I want to receive notifications if agents lower or exceed their normal activity for the current day of the week and hour.
I'm going to achieve this by creating a daily lookup table with the counted perc90 number of events per day of the week / hour
The search to create daily lookup table looks like this
index=api* | stats count(eval(result=="OK")) as success, count(eval(result!="OK")) as fail by agent, method, date_month, date_mday, date_wday, date_hour, date_minute | stats min(success) as min_success, min(fail) as min_fail, perc90(success) as perc90_success, perc90(fail) as perc90_fail, max(success) as max_success, max(fail) as max_fail by agent, method, date_wday, date_hour, date_minute | strcat agent "@" method "@" date_wday date_hour ":" date_minute key | fields key, min_success, min_fail, perc90_success, perc90_fail, max_success, min_fail | outputlookup agent_limits append=False key_field=key
But now I'm in doubt how to move on.
How to get overview filling that agents activity in normal ranges?
should it be alert or dashboard or pivot?
how to make a correction manually, if the agent has gone beyond the ranges of his normal activity, but this is the same norm or just growth over time?
You're a bit deep into the weeds. The first thing you need to do is understand your data.
What you have there is the minimum, maximum, and 90th percentile of activity for that particular hour and minute of that day of the week. Obviously, I don't know your data, but is that really a reasonable representation of how your data changes? Is 4 AM on Monday that much different from 4 AM on Tuesday? Is 4:03 AM on Wednesday really that different from 4:05 AM on Wednesday?
First, run this and look at the results. What is the shape of your data?
index = api* agent=* method=*
| bin _time span=1m
| stats count(eval(result=="OK")) as success, count(eval(result!="OK")) as fail by agent, method, date_wday, date_hour, date_minute, _time
| eval total= success+fail
| eval good = round(100*success/total,0)
| eval bad = round(100*fail/total,0)
| stats min(success) as min_success, min(fail) as min_fail, min(total) as min_total,
perc90(success) as perc90_success, perc90(fail) as perc90_fail, perc90(total) as perc90_total,
max(success) as max_success, max(fail) as max_fail, max(total) as max_total,
avg(success) as avg_success, avg(fail) as avg_fail, avg(total) as avg_total,
stdev(success) as stdev_success, stdev(fail) as stdev_fail, stdev(total) as stdev_total,
perc90(good) as perc90_good, perc90(bad) as perc90_bad,
min(good) as min_good, min(bad) as min_bad,
max(good) as max_good, max(bad) as max_bad,
avg(good) as avg_good, avg(bad) as avg_bad,
stdev(good) as max_good, stdev(bad) as stdev_bad,
max(_time) as _time
by agent, method, date_wday, date_hour, date_minute
| table _time agent method min_* perc* max_* avg* stdev* date*
| outputcsv mytest.csv
That gives you a csv file of your results for this particular moment in time, back one full week.
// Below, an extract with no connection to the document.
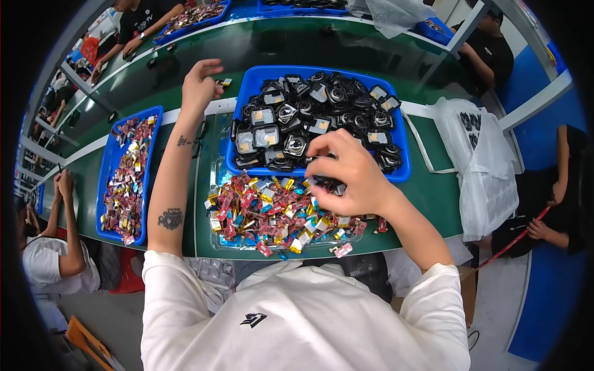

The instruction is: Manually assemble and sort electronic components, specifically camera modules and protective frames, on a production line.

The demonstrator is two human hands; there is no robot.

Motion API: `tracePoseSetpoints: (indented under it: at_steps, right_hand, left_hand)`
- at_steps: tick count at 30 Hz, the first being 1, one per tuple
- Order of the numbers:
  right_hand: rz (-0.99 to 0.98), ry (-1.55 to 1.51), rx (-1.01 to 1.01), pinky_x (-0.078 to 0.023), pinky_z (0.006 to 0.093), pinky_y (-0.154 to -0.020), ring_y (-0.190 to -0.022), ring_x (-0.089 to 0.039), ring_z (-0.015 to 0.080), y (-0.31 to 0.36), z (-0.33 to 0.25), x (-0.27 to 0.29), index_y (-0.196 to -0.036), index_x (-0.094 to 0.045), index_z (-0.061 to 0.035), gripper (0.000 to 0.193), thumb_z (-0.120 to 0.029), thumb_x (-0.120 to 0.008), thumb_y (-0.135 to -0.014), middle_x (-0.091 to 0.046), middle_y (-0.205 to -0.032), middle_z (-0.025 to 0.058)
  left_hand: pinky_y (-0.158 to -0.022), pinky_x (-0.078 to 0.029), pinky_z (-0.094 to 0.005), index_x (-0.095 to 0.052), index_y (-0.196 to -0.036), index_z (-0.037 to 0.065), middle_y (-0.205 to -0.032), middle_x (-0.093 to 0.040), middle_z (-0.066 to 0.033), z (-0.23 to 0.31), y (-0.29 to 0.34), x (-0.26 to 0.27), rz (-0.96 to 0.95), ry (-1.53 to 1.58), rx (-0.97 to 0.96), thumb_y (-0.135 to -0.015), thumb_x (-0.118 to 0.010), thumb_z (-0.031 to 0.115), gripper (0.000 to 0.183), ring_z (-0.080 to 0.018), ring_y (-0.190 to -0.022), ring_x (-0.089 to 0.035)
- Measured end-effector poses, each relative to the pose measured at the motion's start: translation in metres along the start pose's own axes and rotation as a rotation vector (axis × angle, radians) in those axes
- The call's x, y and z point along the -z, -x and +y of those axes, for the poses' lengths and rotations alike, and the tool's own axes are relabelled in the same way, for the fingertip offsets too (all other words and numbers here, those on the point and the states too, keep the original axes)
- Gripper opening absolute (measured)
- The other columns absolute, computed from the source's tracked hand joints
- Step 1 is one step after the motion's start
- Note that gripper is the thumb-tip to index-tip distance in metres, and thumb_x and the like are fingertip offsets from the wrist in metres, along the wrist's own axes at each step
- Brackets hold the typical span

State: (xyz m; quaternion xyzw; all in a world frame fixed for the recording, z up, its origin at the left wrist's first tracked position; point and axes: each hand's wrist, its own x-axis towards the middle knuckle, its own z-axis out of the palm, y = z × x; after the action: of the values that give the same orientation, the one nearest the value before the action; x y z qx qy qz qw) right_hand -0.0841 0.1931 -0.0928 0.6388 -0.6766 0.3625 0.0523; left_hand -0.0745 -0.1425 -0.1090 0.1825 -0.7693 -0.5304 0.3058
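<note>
My left hand (pixel 201 86) reaches out over the green bench, past the left end of the blue tray. Its fingers are apart, with nothing visible in them. A small pale-and-dark part (pixel 226 81) lies just beyond its fingertips. My right hand (pixel 354 176) is curled over the tray's front edge, its fingers and thumb closed around a small black watch-like casing (pixel 329 184), mostly hidden. Many black casings (pixel 296 145), some with clear square windows, fill the blue tray (pixel 401 145). Below it, small red boards with silver-and-yellow battery cells (pixel 266 207) are heaped in a clear plastic tray (pixel 218 246).
A narrow blue tray (pixel 146 204) of similar red parts stands at left. White plastic bags (pixel 486 179) with dark parts hang at the right edge. A green conveyor (pixel 278 46) runs along the back. Other people work at left, right and across, and metal posts frame the bench.
</note>
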Motion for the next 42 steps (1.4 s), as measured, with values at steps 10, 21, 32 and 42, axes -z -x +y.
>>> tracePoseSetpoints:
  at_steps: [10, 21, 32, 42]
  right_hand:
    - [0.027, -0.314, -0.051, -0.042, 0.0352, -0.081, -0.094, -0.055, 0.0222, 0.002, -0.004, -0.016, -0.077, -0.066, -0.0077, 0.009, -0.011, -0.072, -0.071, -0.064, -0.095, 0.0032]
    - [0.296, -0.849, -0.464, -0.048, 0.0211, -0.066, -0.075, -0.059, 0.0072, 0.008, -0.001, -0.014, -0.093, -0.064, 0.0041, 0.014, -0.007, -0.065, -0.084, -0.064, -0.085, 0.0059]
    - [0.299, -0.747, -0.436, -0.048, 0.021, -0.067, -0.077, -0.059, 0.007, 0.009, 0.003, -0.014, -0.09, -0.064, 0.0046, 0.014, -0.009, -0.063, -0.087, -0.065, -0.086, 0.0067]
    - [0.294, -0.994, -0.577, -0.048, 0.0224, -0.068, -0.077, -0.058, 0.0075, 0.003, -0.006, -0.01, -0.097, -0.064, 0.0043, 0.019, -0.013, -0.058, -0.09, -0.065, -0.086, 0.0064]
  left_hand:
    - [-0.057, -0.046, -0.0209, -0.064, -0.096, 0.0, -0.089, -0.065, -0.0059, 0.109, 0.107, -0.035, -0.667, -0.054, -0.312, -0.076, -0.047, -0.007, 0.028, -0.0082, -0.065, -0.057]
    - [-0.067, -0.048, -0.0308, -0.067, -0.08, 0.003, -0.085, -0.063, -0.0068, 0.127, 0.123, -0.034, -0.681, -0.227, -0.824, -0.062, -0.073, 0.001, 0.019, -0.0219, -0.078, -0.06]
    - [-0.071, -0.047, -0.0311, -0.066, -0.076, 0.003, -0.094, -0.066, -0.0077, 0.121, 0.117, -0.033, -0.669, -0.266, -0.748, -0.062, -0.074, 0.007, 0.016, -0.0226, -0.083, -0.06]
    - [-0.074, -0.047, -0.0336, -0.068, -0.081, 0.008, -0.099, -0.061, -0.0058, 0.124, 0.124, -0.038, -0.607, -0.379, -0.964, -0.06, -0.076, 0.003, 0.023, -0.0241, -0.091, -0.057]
Then you can use the csv of results to explore the data. That will give you a picture of your average week. From there, there are literally hundreds of ways to go, depending on what you find.
You are trying to understand the features of your data, and find out what is most important. How does the total number of transactions ebb and flow? Are there times of day that are different in character? Are there agents or methods that are more volatile than others? More predictable?
Is the number of transactions that are good most important, or the percentage?
How does the 90th percentile relate to the avg and the stdev? Basically, this is the z score of the 90th percentile | eval z_x=round( (perc90_x - avg_x)/stdev_x , 2)
That's usually going to be about 1.28, but the amount by which it is different might tell you something about the distribution you are looking at.